Publication year - 2022
Publication title -
european journal of neuroscience
Language(s) - English
Resource type - Journals
SCImago Journal Rank - 1.346
H-Index - 206
eISSN - 1460-9568
pISSN - 0953-816X
DOI - 10.1111/ejn.15592
Subject(s) - psychology , orbitofrontal cortex , ventral striatum , ventromedial prefrontal cortex , anxiety , amygdala , psychopathology , neural correlates of consciousness , depression (economics) , prefrontal cortex , developmental psychology , clinical psychology , neuroscience , cognition , psychiatry , striatum , dopamine , economics , macroeconomics
Altered functioning of the brain's threat and reward circuitry has been linked to early life adversity and to symptoms of anxiety and depression. To date, however, these relationships have been studied largely in isolation and in categorical‐based approaches. It is unclear to what extent early life adversity and psychopathology have unique effects on brain functioning during threat and reward processing. We examined functional brain activity during a face processing task in threat (amygdala and ventromedial prefrontal cortex) and reward (ventral striatum and orbitofrontal cortex) regions of interest among a sample ( N  = 103) of young adults (aged 18–19 years) in relation to dimensional measures of early life adversity and symptoms of anxiety and depression.

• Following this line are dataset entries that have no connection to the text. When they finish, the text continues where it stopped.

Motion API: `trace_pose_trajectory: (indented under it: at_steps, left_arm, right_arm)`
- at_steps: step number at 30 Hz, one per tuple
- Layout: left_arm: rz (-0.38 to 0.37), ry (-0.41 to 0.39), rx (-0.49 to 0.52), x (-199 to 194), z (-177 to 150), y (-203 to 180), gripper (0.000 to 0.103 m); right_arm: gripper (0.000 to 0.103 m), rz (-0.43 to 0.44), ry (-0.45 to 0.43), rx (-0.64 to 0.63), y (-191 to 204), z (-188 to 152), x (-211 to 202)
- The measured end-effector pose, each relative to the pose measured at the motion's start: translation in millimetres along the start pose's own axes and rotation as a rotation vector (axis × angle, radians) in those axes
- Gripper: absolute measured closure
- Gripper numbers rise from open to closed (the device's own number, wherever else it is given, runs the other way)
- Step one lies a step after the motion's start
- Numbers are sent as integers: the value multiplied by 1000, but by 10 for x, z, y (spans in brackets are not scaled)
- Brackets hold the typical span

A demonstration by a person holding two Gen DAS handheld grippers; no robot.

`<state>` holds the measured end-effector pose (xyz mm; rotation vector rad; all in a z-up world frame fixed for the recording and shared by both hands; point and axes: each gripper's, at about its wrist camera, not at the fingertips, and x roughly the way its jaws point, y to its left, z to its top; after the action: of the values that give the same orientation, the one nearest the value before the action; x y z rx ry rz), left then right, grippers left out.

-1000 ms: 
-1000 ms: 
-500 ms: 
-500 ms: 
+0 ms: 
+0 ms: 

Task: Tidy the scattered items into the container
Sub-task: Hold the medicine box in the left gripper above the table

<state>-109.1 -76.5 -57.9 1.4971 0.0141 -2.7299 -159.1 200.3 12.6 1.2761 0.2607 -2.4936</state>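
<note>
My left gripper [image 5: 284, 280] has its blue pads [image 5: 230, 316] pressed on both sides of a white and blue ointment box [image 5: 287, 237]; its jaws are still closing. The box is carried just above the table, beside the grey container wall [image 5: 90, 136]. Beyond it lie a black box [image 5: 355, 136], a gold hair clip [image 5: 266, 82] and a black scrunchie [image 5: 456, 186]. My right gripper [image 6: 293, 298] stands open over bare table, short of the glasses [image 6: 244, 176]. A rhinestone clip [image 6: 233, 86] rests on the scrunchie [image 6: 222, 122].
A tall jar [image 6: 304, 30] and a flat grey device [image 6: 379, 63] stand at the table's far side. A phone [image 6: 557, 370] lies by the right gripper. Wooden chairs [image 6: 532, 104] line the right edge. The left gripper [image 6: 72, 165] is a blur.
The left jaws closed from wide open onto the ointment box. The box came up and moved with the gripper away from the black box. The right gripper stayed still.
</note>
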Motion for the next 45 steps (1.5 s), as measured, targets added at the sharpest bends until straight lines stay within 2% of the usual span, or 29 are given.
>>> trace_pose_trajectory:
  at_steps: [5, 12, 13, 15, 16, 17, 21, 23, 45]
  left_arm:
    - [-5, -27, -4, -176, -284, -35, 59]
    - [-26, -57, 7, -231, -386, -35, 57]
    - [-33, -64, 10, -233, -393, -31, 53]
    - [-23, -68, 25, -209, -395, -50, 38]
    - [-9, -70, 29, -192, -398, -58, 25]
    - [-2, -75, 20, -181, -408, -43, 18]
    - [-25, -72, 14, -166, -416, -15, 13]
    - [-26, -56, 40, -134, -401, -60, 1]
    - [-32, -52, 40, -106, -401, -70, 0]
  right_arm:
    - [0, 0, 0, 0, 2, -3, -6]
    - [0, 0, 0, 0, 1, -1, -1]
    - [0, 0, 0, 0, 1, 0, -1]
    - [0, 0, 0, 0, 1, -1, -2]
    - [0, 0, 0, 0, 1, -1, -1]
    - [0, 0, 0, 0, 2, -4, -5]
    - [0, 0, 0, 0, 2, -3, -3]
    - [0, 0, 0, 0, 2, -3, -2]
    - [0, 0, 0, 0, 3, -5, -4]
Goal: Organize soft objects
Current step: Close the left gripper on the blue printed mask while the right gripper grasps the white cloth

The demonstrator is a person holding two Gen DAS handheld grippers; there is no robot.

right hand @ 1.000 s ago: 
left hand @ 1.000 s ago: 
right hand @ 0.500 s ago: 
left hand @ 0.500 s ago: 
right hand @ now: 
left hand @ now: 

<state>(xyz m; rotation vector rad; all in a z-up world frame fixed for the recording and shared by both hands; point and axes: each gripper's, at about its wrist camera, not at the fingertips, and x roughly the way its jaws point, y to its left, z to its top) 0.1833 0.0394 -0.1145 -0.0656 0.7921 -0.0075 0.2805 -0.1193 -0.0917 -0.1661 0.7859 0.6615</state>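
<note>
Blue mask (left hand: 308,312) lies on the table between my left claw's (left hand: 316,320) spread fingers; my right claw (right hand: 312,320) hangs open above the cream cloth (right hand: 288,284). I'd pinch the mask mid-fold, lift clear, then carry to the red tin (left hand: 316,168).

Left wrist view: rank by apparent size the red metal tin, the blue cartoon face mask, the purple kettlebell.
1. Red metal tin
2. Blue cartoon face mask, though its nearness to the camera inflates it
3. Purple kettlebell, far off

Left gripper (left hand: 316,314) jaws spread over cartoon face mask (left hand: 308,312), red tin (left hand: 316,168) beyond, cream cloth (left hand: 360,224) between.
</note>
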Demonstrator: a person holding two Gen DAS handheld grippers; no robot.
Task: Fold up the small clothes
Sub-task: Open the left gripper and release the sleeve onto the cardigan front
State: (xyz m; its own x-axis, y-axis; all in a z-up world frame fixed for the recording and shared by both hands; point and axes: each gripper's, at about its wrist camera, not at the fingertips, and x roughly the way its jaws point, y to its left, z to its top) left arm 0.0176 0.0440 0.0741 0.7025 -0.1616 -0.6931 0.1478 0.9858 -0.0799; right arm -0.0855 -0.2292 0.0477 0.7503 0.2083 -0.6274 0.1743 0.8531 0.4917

Results demonstrated a significant association between higher scores on the deprivation adversity dimension and greater activation of reward neural circuitry during viewing of happy faces, with the largest effect sizes observed in the orbitofrontal cortex. We found no significant associations between the threat adversity dimension, or symptom dimensions of anxiety and depression, and neural activation in threat or reward circuitries. These results lend partial support to theories of adversity‐related alterations in neural activation and highlight the importance of testing dimensional models of adversity and psychopathology in large sample sizes to further our understanding of the biological processes implicated.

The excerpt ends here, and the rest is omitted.